In sometimes blunt terms, Gorski said it is not poor students’ deficiencies that primarily limit their academic achievement. Rather, he said, “It’s about the stereotypes and biases that even the most well-intended of us have about low-income students and their families.”
Criticizing reformers such as Ruby Payne for attributing the achievement gap to the culture of poverty and “hidden rules” of class, Gorski asserted myths about poverty hinder teachers and damage students. Contrary to popular belief, U.S. schooling generally reinforces society’s inequalities, he told educators.
“We call it the great equalizer, even though the school system is set up basically to reproduce the social conditions that already exist,” said Gorski, who also led two workshops for teachers.
He argued schools perpetuate inequity for poor students with inadequately funded schools, larger class sizes, lower-paid teachers and less access to resources like school nurses and well-stocked libraries. Further, low-income students have less access to preschool and preventive health care and are more exposed to environmental hazards.
“These conditions do not reflect or result from low-income families’ ‘cultures’ or attitudes about education,” Gorski writes.
Dump ‘Deficit View’ and Recognize Resiliency
Unfortunately, Gorski said, educators are just as subject as others to stereotypes that poor people are bad parents, don’t care about education, don’t work as hard and don’t have good role models. They may assume a mom didn’t show up for a parent-teacher conference because she wasn’t interested, when in fact she may have had to work.
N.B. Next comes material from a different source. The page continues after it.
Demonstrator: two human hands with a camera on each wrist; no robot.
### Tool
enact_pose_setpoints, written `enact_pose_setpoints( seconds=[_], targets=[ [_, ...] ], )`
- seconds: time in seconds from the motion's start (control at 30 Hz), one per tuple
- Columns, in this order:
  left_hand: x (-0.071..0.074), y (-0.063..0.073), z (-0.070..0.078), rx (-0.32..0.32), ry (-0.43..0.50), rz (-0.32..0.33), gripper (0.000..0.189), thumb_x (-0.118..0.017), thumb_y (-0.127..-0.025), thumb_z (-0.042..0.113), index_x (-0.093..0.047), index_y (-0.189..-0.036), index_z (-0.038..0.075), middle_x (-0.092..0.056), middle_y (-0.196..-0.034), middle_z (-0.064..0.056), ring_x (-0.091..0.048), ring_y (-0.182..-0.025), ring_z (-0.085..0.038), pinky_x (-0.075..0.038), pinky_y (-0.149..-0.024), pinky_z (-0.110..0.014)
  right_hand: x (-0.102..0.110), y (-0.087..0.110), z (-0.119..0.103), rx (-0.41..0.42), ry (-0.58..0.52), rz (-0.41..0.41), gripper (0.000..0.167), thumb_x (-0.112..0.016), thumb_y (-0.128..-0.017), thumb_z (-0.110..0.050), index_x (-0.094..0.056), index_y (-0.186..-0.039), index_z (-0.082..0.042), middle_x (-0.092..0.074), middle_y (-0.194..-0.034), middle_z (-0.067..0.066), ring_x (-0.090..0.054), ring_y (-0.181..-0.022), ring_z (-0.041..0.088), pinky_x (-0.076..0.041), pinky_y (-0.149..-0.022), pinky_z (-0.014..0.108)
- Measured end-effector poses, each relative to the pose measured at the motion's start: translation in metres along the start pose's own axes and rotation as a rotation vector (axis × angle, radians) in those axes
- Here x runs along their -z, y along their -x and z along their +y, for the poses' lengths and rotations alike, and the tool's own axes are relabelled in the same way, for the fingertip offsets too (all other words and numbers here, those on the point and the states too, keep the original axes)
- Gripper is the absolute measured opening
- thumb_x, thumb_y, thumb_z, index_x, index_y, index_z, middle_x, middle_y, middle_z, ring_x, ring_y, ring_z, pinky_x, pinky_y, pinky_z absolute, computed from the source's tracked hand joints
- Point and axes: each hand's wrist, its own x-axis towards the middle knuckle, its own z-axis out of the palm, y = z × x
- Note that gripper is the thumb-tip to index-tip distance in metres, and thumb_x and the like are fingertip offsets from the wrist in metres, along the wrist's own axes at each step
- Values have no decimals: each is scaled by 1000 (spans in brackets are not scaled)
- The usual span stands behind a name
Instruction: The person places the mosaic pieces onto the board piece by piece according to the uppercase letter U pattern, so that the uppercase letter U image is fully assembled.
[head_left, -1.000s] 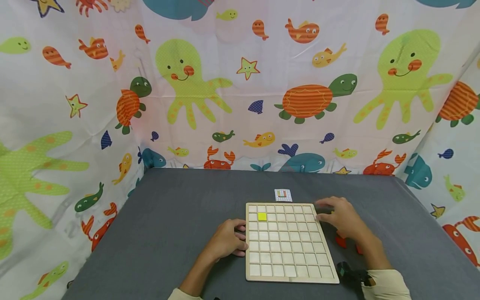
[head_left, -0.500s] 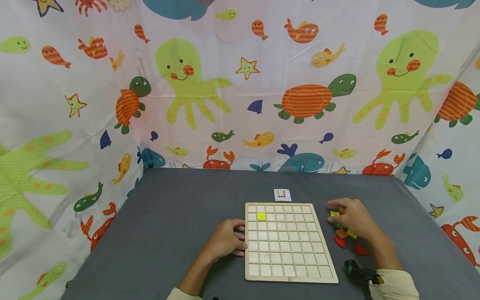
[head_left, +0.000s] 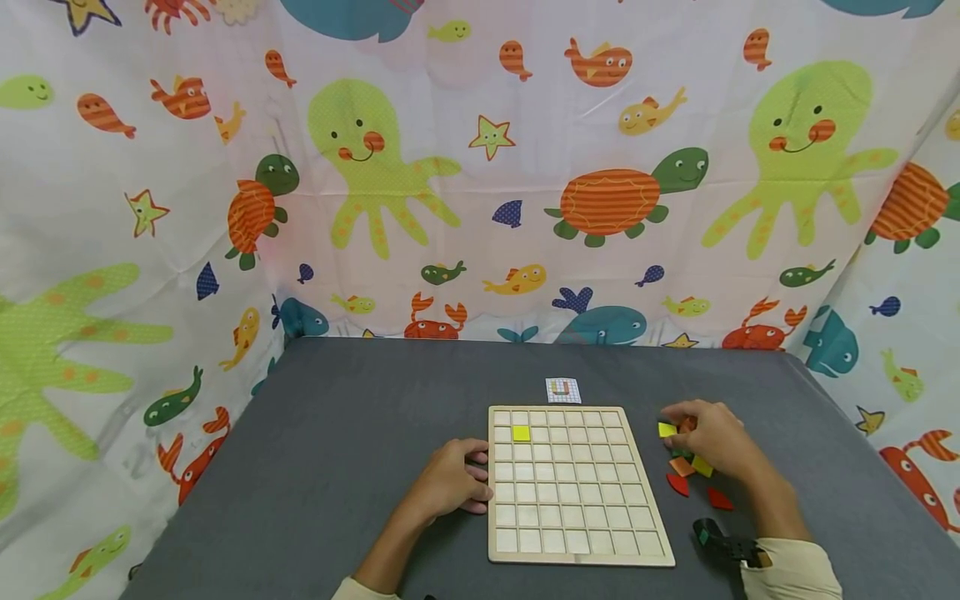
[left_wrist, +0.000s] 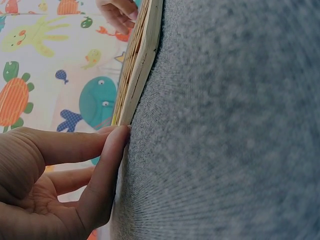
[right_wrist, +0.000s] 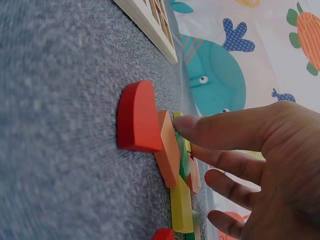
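A pale wooden grid board (head_left: 581,546) lies on the table with a yellow square block (head_left: 521,433) in one cell near its far left corner. My left hand (head_left: 450,477) rests at the board's left edge; in the left wrist view its thumb and a finger touch the board's side. To the right, my right hand (head_left: 708,433) hovers low over a small pile of coloured blocks, fingers loosely bent. Another yellow block (head_left: 667,430) shows between its thumb and forefinger. An orange block (head_left: 682,466), a yellow block (head_left: 702,466) and a red rounded block (right_wrist: 138,117) lie near its palm.
A small card (head_left: 562,390) with a coloured U shape on a grid lies just beyond the board. A second red block (head_left: 720,498) sits near the right wrist. The grey table (head_left: 360,417) is backed by a sea-animal curtain (head_left: 480,192).
My right hand has moved right from the board's right edge to the pile, uncovering several blocks. The left hand stays at the board's edge. The head view has shifted slightly.
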Motion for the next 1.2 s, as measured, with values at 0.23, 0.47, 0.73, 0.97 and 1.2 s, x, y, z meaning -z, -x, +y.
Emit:
enact_pose_setpoints(
  seconds=[0.23, 0.47, 0.73, 0.97, 1.2],
  targets=[
    [1, 0, 0, -7, 0, -8, 71, -76, -79, -18, -55, -146, -10, -61, -126, -20, -70, -99, -26, -68, -62, -38, 0, 0, -4, 17, -5, -15, 39, -80, -90, -9, -73, -127, 2, -70, -114, 18, -60, -102, 35, -55, -86, 58],
    [1, 0, 0, 0, -4, -5, 70, -76, -79, -18, -55, -146, -9, -61, -127, -20, -69, -100, -26, -68, -63, -38, -2, -2, -5, 40, 2, -12, 39, -79, -89, -4, -72, -127, 3, -71, -113, 19, -62, -102, 35, -57, -88, 61],
    [1, 1, 0, 13, -8, -9, 70, -77, -80, -18, -55, -146, -8, -61, -126, -20, -69, -100, -26, -68, -63, -38, -4, -2, -3, 28, 22, -14, 34, -81, -92, -13, -75, -122, 3, -70, -113, 21, -61, -100, 35, -57, -86, 58],
    [1, 1, 2, 9, -5, -7, 70, -77, -80, -18, -55, -146, -8, -61, -126, -19, -69, -100, -26, -68, -63, -38, -4, -3, -1, 52, 36, -8, 31, -82, -91, -14, -78, -118, 2, -72, -111, 19, -61, -99, 33, -56, -85, 56],
    [1, 1, 1, 6, -7, -7, 70, -77, -80, -18, -56, -146, -8, -61, -126, -20, -69, -100, -26, -68, -63, -38, -2, -2, -2, 59, 38, -22, 28, -81, -92, -15, -79, -116, 1, -71, -106, 14, -60, -94, 27, -53, -77, 40]
  ],
)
“If you believe that poor people are poor because of their own deficiencies and not because of structural barriers, you are likely to contribute to the very inequities we’re trying to eliminate,” he said.
Though most teachers are “super well-intentioned,” Gorski said in an interview, many lower their expectations of poor students because they view them as broken and deficient, thinking, “’I don’t want to be too hard on these students because they must have a very hard home life.’”
On the contrary, he said, research shows low-income students and their families possess many strengths such as resiliency, generosity and more ability to handle stress than wealthier people. But too often they’re stuck in schools that lack the best means for improving their performance, such as art, music and physical education programs.
Gorski calls for an “equity literacy” approach that recognizes poor students are as diverse as their classmates, that presumes test scores don’t accurately measure equity and that demands teachers offer the same high expectations and teaching methods students get at wealthier schools.
“They should see all their students as individuals, seeing the strengths and gifts that each of them bring,” Gorski said after his talk. “Many of them have had some challenges outside of school because of inequality. Appreciate the resiliency they’ve had just to get through that and still be in the room.”
Omar Bakri, principal of Crestwood Middle School in Kentwood, said he likes Gorski’s approach, noting he and his staff continually tell students they are smart, capable and will achieve with hard work.
“Perception really gets in the way of learning,” Bakri said. “The difference between a biased and unbiased teacher is astronomical. When you have higher expectations the kids rise to it.”